> TO DO:
The answer must be the data, repeated exactly.

> AVAILABLE DATA:
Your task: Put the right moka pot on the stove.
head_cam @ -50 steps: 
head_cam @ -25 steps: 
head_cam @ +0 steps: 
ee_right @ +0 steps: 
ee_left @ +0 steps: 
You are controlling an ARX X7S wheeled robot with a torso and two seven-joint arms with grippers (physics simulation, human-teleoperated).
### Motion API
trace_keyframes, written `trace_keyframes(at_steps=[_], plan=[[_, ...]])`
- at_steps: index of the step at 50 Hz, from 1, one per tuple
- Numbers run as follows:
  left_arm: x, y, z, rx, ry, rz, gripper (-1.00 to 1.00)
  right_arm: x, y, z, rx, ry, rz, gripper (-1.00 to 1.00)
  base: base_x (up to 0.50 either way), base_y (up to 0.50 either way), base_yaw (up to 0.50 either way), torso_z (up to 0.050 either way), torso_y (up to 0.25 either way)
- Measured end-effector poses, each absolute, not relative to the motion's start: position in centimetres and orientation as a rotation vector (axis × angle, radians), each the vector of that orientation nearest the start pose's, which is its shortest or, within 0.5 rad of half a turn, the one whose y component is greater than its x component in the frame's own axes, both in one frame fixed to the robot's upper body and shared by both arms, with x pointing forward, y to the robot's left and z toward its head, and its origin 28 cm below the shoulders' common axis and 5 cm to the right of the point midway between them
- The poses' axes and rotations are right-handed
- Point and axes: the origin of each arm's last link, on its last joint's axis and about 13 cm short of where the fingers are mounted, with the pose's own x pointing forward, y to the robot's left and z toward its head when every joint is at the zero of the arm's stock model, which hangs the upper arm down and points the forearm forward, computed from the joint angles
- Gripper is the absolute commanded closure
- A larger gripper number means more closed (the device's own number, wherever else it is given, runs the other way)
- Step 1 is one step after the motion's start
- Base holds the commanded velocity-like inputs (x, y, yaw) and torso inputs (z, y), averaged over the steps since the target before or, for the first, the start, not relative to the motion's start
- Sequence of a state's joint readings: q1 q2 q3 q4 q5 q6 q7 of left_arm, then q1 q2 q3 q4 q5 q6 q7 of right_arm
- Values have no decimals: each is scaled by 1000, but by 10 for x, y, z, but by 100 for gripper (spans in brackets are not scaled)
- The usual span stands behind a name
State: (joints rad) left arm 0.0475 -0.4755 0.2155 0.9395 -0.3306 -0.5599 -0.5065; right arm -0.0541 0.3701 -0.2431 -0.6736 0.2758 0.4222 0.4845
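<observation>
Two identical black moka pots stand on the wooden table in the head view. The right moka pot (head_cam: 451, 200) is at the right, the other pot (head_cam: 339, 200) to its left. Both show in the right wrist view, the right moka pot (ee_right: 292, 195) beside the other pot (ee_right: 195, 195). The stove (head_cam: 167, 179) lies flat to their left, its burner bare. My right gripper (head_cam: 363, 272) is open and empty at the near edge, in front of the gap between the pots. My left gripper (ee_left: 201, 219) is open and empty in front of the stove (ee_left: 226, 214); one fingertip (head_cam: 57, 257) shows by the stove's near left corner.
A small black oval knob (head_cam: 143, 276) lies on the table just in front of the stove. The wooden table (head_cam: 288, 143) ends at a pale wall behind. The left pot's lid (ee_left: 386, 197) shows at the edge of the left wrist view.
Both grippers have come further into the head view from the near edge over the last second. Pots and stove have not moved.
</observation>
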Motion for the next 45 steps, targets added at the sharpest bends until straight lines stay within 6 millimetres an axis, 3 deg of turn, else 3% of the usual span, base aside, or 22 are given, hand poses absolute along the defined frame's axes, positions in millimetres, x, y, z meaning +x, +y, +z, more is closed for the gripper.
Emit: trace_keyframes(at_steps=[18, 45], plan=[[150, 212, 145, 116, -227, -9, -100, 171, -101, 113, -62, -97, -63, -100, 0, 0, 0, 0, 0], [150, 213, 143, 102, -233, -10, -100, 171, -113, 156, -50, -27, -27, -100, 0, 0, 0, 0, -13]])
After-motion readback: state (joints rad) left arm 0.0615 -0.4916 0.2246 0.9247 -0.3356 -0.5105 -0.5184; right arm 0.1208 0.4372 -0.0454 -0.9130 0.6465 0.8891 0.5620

> EXERCISE OUTPUT:
Your task: Put the right moka pot on the stove.
head_cam @ -50 steps: 
head_cam @ -25 steps: 
head_cam @ +0 steps: 
ee_right @ +0 steps: 
ee_left @ +0 steps: 
You are controlling an ARX X7S wheeled robot with a torso and two seven-joint arms with grippers (physics simulation, human-teleoperated).
### Motion API
trace_keyframes, written `trace_keyframes(at_steps=[_], plan=[[_, ...]])`
- at_steps: index of the step at 50 Hz, from 1, one per tuple
- Numbers run as follows:
  left_arm: x, y, z, rx, ry, rz, gripper (-1.00 to 1.00)
  right_arm: x, y, z, rx, ry, rz, gripper (-1.00 to 1.00)
  base: base_x (up to 0.50 either way), base_y (up to 0.50 either way), base_yaw (up to 0.50 either way), torso_z (up to 0.050 either way), torso_y (up to 0.25 either way)
- Measured end-effector poses, each absolute, not relative to the motion's start: position in centimetres and orientation as a rotation vector (axis × angle, radians), each the vector of that orientation nearest the start pose's, which is its shortest or, within 0.5 rad of half a turn, the one whose y component is greater than its x component in the frame's own axes, both in one frame fixed to the robot's upper body and shared by both arms, with x pointing forward, y to the robot's left and z toward its head, and its origin 28 cm below the shoulders' common axis and 5 cm to the right of the point midway between them
- The poses' axes and rotations are right-handed
- Point and axes: the origin of each arm's last link, on its last joint's axis and about 13 cm short of where the fingers are mounted, with the pose's own x pointing forward, y to the robot's left and z toward its head when every joint is at the zero of the arm's stock model, which hangs the upper arm down and points the forearm forward, computed from the joint angles
- Gripper is the absolute commanded closure
- A larger gripper number means more closed (the device's own number, wherever else it is given, runs the other way)
- Step 1 is one step after the motion's start
- Base holds the commanded velocity-like inputs (x, y, yaw) and torso inputs (z, y), averaged over the steps since the target before or, for the first, the start, not relative to the motion's start
- Sequence of a state's joint readings: q1 q2 q3 q4 q5 q6 q7 of left_arm, then q1 q2 q3 q4 q5 q6 q7 of right_arm
- Values have no decimals: each is scaled by 1000, but by 10 for x, y, z, but by 100 for gripper (spans in brackets are not scaled)
- The usual span stands behind a name
State: (joints rad) left arm 0.0475 -0.4755 0.2155 0.9395 -0.3306 -0.5599 -0.5065; right arm -0.0541 0.3701 -0.2431 -0.6736 0.2758 0.4222 0.4845
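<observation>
Two identical black moka pots stand on the wooden table in the head view. The right moka pot (head_cam: 451, 200) is at the right, the other pot (head_cam: 339, 200) to its left. Both show in the right wrist view, the right moka pot (ee_right: 292, 195) beside the other pot (ee_right: 195, 195). The stove (head_cam: 167, 179) lies flat to their left, its burner bare. My right gripper (head_cam: 363, 272) is open and empty at the near edge, in front of the gap between the pots. My left gripper (ee_left: 201, 219) is open and empty in front of the stove (ee_left: 226, 214); one fingertip (head_cam: 57, 257) shows by the stove's near left corner.
A small black oval knob (head_cam: 143, 276) lies on the table just in front of the stove. The wooden table (head_cam: 288, 143) ends at a pale wall behind. The left pot's lid (ee_left: 386, 197) shows at the edge of the left wrist view.
Both grippers have come further into the head view from the near edge over the last second. Pots and stove have not moved.
</observation>
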Motion for the next 45 steps, targets added at the sharpest bends until straight lines stay within 6 millimetres an axis, 3 deg of turn, else 3% of the usual span, base aside, or 22 are given, hand poses absolute along the defined frame's axes, positions in millimetres, x, y, z meaning +x, +y, +z, more is closed for the gripper.
Emit: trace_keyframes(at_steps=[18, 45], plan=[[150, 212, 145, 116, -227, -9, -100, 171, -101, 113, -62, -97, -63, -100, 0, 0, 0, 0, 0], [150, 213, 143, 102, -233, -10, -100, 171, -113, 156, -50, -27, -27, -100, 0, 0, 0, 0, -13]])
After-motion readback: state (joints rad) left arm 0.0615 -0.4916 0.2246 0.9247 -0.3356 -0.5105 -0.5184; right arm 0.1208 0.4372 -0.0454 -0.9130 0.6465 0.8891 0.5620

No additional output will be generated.